Lo que comenzó en mayo de 2022 como la legalización de la firma jurídica Invictus Law Group en Quito, se ha transformado, tres años después, en el epicentro de un escándalo que sacude los cimientos de la justicia ecuatoriana. Una investigación revela cómo los antiguos socios y el círculo íntimo de Mario Godoy, actual presidente del Consejo de la Judicatura (CJ), han transitado desde el libre ejercicio profesional hacia puestos clave en la función pública, coincidiendo con denuncias de presiones judiciales.
El ascenso coordinado al poder público La estructura de poder se habría consolidado a inicios de 2024. Mario Godoy, tras vender sus acciones a su ahora esposa, Dolores Vintimilla, asumió cargos estratégicos: primero en Petroecuador y luego, en julio de 2024, la presidencia de la Judicatura. Sus antiguos socios en Invictus, José Carlos García y Jorge Carrillo, también siguieron rutas similares, ocupando cargos en la estatal petrolera y en la dirección de Asesoría del CJ, respectivamente.
Denuncias de interferencia: Del caso Abad al narcotráfico serbio La sombra de la corrupción sobre esta red se proyecta a través de dos casos críticos:
- Caso «Pendrive»: En diciembre de 2024, la jueza Nubia Vera denunció que Godoy, junto a sus colaboradores Jorge Carrillo y Henry Gaibor, la presionaron para fallar contra la exvicepresidenta Verónica Abad, entregándole incluso una sentencia redactada en una memoria flash.
- Caso Srdan: Recientemente, audios filtrados exponen supuestas presiones de Henry Gaibor (director del CJ en Pichincha y amigo cercano de Godoy) sobre el juez Carlos Serrano Lucero.
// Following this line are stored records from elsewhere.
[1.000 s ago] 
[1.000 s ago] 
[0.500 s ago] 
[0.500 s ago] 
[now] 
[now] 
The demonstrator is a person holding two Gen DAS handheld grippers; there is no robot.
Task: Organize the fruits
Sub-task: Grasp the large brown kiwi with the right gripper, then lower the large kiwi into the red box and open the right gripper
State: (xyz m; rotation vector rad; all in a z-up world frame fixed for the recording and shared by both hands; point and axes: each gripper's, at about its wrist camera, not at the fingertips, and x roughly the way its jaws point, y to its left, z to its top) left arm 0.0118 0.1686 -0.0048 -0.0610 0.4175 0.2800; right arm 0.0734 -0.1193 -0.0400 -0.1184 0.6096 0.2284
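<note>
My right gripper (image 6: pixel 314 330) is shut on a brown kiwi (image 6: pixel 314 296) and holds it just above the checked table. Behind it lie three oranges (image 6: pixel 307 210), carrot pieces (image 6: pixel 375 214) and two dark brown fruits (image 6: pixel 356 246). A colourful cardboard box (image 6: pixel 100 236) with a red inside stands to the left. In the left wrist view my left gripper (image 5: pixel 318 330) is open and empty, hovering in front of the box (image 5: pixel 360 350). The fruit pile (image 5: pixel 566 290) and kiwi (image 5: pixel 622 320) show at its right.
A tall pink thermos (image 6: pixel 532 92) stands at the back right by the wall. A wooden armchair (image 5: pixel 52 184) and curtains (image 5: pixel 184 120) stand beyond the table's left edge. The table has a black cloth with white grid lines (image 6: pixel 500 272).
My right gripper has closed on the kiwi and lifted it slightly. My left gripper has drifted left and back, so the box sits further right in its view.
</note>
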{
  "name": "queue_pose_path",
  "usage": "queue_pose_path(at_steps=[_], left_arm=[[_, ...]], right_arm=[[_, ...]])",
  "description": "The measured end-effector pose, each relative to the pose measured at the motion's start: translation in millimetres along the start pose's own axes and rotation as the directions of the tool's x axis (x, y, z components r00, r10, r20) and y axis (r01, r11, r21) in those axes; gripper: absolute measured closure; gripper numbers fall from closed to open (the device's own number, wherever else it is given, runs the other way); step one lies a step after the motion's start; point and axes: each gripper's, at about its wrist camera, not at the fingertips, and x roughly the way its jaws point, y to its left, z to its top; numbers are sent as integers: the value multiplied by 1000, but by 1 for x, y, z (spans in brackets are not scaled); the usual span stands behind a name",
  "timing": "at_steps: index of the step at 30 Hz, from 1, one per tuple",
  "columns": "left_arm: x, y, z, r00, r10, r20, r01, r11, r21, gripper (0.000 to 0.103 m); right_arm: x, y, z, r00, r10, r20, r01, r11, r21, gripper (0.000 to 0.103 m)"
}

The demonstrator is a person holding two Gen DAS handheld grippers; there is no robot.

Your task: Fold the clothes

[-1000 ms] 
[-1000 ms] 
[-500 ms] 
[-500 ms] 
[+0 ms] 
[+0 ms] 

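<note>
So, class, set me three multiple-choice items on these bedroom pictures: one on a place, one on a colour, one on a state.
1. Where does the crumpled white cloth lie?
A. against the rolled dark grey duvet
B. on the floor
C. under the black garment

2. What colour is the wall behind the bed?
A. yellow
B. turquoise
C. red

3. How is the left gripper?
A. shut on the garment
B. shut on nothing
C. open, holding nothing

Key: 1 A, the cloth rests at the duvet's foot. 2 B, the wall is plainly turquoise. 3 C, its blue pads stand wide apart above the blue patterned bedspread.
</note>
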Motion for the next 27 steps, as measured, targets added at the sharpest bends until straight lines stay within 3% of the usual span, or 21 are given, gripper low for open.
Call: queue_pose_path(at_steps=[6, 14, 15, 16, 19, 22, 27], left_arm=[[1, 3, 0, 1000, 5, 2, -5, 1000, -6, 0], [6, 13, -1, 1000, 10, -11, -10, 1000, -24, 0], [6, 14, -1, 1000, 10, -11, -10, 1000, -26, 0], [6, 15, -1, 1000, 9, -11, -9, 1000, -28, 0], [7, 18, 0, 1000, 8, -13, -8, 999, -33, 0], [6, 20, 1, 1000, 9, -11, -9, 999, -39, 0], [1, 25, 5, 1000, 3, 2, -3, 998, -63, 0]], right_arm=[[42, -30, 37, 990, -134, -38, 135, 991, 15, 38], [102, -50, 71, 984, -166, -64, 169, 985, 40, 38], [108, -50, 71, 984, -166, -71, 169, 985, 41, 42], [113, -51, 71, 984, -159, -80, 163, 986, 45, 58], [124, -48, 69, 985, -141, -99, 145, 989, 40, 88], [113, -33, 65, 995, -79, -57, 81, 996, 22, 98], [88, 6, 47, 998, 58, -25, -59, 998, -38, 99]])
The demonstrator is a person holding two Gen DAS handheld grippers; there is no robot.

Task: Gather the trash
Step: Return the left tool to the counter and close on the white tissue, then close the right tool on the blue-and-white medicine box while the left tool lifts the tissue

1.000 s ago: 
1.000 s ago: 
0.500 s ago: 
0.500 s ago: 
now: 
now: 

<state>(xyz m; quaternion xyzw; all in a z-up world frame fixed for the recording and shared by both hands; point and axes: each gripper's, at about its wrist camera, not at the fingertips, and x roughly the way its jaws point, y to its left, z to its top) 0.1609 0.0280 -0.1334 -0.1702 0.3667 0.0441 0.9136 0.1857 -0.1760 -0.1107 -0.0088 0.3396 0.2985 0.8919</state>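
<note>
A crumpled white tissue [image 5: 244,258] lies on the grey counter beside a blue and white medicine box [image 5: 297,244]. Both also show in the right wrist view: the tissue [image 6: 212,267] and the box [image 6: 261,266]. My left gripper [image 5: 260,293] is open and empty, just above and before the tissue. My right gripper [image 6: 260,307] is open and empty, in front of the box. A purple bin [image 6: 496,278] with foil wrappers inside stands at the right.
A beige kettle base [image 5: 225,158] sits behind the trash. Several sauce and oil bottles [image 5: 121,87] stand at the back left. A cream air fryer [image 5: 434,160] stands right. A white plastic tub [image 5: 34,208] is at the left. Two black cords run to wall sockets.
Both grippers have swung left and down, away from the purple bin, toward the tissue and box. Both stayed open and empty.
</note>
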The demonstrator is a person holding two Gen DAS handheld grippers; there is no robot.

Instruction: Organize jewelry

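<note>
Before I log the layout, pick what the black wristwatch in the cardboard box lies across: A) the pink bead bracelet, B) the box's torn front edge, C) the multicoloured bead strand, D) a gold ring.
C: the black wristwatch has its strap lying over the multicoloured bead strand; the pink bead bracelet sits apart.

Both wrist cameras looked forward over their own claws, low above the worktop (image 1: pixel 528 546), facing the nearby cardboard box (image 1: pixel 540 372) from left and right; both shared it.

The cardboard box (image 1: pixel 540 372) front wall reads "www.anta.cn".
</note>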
El objetivo habría sido favorecer a Jezdimir Srdan, un narcotraficante serbio vinculado a la mafia albanesa. Un dato revelador es que la defensa de Srdan estuvo a cargo de Dolores Vintimilla y Christian Rosero, esposa y socio de Godoy, respectivamente.
Implicaciones políticas y futuro judicial El escándalo ha provocado que los vocales del Consejo de la Judicatura exijan la salida de Gaibor, quien renunció el pasado 22 de diciembre. Por su parte, la Asamblea Nacional ha convocado a Mario Godoy para comparecer en enero de 2026, donde enfrentaría un posible juicio político. Mientras tanto, la justicia investiga si el bufete Invictus funcionó como una plataforma para el tráfico de influencias en los más altos niveles del Estado.